Introduction to Normed Spaces

Basic Concepts and Notions in Normed Spaces

vector space on which a distance is defined

Vector space on which a distance is defined.

Normed spaces are a fundamental concept in the field of functional analysis and they play a significant role in various branches of mathematics, physics, and engineering. This article will introduce the basic concepts and notions related to normed spaces.

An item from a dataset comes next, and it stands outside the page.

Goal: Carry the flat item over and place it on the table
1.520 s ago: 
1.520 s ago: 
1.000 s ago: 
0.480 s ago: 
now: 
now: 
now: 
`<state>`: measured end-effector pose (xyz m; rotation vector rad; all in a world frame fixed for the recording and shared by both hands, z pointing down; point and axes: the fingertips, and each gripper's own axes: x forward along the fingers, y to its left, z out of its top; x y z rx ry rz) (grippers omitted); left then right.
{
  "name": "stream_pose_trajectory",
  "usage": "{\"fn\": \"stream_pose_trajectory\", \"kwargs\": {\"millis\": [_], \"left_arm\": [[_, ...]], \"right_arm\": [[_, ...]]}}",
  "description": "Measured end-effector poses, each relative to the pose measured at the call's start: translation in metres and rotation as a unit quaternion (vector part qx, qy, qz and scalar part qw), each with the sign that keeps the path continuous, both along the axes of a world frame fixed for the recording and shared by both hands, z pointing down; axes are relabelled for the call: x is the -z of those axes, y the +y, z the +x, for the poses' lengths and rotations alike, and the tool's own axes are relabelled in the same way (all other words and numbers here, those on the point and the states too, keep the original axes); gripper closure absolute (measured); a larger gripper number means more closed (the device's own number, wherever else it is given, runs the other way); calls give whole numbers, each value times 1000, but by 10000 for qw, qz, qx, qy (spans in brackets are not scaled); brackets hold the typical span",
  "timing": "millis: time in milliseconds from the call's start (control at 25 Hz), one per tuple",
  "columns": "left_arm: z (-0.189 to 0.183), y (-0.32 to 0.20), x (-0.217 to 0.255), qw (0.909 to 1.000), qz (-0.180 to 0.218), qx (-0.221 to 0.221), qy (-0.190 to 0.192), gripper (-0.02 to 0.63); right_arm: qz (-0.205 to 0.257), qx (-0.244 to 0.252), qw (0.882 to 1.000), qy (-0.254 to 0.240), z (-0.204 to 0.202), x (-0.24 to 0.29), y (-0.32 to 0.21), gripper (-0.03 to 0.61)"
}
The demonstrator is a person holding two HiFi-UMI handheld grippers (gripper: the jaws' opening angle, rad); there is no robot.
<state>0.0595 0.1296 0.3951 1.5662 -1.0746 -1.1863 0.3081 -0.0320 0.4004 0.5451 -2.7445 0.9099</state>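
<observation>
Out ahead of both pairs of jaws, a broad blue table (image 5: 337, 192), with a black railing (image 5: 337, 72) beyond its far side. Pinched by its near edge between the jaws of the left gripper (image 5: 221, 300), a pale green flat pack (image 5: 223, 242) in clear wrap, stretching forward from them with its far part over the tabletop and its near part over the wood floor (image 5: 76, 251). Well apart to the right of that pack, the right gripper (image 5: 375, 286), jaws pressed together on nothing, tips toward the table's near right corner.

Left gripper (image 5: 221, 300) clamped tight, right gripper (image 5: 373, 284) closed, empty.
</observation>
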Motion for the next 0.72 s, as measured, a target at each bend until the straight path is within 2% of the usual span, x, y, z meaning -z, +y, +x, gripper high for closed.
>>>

Definition of Normed Spaces

A normed space is a pair (V, ||.||), where V is a vector space over the field F (which is either the field of real numbers R or the field of complex numbers C) and ||.|| is a function from V to R (the set of non-negative real numbers) that satisfies the following conditions for all vectors x, y in V and all scalars α in F:

  1. ||x|| ≥ 0 (Non-negativity)
  2. ||x|| = 0 if and only if x = 0 (Definiteness)
  3. ||αx|| = |α| ||x|| (Homogeneity or scalability)
  4. ||x + y|| ≤ ||x|| + ||y|| (Triangle inequality)

The function ||.|| is called a norm on V, and the vector space V equipped with this norm is called a normed space.

Examples of Normed Spaces

  1. The set of real numbers R with the absolute value function as the norm is a normed space.
  2. The set of n-dimensional real or complex vectors (R^n or C^n) with the Euclidean norm (also known as the 2-norm or the L2 norm) is a normed space.
  3. The set of all continuous real-valued functions defined on a closed interval [a, b] with the supremum norm (also known as the infinity norm or the L∞ norm) is a normed space.

Norms on Finite-Dimensional Spaces

In a finite-dimensional space, all norms are equivalent. This means that given any two norms ||.||1 and ||.||2 on a finite-dimensional vector space V, there exist positive real numbers C1 and C2 such that for all x in V, we have:

C1 ||x||1 ≤ ||x||2 ≤ C2 ||x||1

Properties of Norms

Norms in a normed space have several important properties that are direct consequences of the definition:

  1. The zero vector has zero norm.
  2. The norm of a vector is the same as the norm of its negative.
  3. The norm of a sum of two vectors is less than or equal to the sum of their norms (Triangle Inequality).
  4. The norm of a scalar multiple of a vector is the absolute value of the scalar times the norm of the vector.

In conclusion, normed spaces are a central object of study in functional analysis. Understanding the basic concepts and properties of normed spaces is crucial for further study in this area.